• **SOURCE DATA**:

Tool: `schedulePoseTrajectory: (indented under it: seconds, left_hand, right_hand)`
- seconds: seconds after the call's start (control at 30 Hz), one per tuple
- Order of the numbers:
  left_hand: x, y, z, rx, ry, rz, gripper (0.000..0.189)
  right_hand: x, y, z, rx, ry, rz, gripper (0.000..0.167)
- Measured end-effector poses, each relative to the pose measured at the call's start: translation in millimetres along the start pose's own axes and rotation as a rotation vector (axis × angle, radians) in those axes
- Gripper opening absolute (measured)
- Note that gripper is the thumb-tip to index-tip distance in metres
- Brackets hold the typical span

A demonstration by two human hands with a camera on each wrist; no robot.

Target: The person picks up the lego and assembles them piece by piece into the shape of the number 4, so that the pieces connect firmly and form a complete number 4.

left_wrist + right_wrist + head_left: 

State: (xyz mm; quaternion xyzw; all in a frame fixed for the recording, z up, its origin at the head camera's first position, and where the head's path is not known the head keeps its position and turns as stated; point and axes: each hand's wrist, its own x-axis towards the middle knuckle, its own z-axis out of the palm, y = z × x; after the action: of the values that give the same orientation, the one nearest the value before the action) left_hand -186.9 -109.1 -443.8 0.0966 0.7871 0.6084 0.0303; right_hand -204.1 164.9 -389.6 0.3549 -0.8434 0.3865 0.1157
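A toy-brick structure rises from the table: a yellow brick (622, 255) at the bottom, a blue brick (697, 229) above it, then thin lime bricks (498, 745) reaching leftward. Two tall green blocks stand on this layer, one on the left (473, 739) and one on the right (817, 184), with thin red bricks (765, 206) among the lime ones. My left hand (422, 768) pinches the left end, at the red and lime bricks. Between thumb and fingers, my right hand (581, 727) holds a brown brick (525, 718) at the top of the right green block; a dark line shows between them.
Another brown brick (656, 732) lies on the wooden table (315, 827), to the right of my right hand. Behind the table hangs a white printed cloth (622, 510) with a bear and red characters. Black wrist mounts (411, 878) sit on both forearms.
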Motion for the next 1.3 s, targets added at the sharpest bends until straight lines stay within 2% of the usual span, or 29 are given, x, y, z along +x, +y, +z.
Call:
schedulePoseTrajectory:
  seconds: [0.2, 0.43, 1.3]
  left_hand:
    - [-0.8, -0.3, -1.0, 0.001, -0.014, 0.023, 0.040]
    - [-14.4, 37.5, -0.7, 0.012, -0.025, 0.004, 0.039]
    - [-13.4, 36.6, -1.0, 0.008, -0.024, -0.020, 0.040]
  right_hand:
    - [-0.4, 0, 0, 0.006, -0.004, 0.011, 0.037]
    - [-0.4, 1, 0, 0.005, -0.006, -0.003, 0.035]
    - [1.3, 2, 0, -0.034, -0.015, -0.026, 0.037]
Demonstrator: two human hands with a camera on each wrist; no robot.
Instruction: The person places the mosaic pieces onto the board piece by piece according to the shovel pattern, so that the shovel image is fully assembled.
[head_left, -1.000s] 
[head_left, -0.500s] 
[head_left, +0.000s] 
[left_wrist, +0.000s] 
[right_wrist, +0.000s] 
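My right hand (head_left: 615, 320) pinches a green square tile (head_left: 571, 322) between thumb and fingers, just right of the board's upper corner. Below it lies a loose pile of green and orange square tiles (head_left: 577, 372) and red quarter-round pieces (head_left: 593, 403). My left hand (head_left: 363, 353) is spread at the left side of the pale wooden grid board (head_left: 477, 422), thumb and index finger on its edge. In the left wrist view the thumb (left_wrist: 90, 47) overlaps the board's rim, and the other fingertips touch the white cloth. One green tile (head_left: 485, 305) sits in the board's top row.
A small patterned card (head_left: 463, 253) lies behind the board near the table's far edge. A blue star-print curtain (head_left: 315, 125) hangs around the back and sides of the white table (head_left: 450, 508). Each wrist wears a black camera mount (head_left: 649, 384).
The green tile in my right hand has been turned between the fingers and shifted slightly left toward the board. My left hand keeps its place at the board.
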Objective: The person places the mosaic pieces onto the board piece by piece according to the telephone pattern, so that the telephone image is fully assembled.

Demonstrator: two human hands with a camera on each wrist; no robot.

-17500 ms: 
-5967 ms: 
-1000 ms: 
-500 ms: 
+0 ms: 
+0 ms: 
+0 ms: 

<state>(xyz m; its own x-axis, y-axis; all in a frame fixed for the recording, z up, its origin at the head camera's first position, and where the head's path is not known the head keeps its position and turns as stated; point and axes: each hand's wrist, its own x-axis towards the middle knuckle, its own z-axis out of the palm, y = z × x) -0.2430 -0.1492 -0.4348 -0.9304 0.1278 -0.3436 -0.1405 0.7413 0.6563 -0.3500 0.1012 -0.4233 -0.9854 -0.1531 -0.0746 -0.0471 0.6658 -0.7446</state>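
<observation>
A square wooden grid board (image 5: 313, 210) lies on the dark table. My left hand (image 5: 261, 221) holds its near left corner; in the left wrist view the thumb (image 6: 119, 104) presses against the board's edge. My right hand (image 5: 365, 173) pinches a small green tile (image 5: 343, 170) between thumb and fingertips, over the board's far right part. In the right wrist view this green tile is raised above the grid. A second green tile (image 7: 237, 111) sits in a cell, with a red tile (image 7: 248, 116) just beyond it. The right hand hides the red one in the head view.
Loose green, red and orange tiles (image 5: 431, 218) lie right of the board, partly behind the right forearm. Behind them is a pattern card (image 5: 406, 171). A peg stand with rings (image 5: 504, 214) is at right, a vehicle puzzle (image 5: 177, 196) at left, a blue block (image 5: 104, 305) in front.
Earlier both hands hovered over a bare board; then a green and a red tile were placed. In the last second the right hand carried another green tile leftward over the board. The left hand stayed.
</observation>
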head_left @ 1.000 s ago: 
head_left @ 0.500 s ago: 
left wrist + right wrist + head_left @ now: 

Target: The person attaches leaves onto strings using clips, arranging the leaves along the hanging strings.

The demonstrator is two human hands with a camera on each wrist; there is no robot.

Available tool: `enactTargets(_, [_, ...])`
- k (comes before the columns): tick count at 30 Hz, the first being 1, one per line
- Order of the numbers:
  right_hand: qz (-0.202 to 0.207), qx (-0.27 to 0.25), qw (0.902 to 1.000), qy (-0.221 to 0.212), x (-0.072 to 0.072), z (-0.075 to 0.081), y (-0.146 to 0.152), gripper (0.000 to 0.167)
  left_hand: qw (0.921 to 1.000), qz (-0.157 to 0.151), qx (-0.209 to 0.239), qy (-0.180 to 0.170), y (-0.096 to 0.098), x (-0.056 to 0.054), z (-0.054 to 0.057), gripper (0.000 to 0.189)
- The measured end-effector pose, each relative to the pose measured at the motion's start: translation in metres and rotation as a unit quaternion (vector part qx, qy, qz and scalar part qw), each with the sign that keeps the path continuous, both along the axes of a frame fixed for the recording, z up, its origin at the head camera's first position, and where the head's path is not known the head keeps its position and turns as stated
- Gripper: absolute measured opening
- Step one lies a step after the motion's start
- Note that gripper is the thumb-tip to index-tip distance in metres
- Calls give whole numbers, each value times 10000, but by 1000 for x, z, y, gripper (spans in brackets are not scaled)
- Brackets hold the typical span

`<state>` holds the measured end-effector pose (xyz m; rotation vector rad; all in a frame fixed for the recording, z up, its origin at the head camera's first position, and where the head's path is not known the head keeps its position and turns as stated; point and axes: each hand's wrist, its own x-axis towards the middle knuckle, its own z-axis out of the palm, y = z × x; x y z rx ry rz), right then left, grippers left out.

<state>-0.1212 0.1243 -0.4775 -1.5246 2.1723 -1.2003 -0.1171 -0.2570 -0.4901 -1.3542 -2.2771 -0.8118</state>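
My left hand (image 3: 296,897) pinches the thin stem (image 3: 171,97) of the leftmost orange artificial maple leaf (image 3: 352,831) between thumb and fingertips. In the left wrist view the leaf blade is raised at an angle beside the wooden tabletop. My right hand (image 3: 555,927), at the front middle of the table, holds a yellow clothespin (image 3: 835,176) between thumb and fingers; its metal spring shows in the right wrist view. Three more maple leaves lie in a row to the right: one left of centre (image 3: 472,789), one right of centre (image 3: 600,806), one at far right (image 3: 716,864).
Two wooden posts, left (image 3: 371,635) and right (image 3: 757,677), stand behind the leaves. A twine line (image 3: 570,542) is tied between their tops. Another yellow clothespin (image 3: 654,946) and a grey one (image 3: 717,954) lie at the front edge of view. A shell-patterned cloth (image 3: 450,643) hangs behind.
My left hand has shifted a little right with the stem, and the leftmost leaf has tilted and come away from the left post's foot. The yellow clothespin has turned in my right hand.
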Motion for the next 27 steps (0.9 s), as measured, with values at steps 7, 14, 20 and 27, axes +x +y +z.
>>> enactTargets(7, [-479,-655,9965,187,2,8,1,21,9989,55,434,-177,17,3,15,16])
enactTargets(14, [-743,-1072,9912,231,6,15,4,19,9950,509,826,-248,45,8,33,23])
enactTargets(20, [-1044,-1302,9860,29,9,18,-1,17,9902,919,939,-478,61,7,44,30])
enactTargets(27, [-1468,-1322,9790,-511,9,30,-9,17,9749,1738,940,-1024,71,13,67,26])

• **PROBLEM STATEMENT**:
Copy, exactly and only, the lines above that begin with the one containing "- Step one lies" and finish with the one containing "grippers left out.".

• **TASK ANSWER**:
- Step one lies a step after the motion's start
- Note that gripper is the thumb-tip to index-tip distance in metres
- Calls give whole numbers, each value times 10000, but by 1000 for x, z, y, gripper (spans in brackets are not scaled)
- Brackets hold the typical span

`<state>` holds the measured end-effector pose (xyz m; rotation vector rad; all in a frame fixed for the recording, z up, its origin at the head camera's first position, and where the head's path is not known the head keeps its position and turns as stated; point and axes: each hand's wrist, its own x-axis towards the middle knuckle, its own z-axis out of the palm, y = z × x; x y z rx ry rz), right then left, grippers left out.

With this, the exercise is done.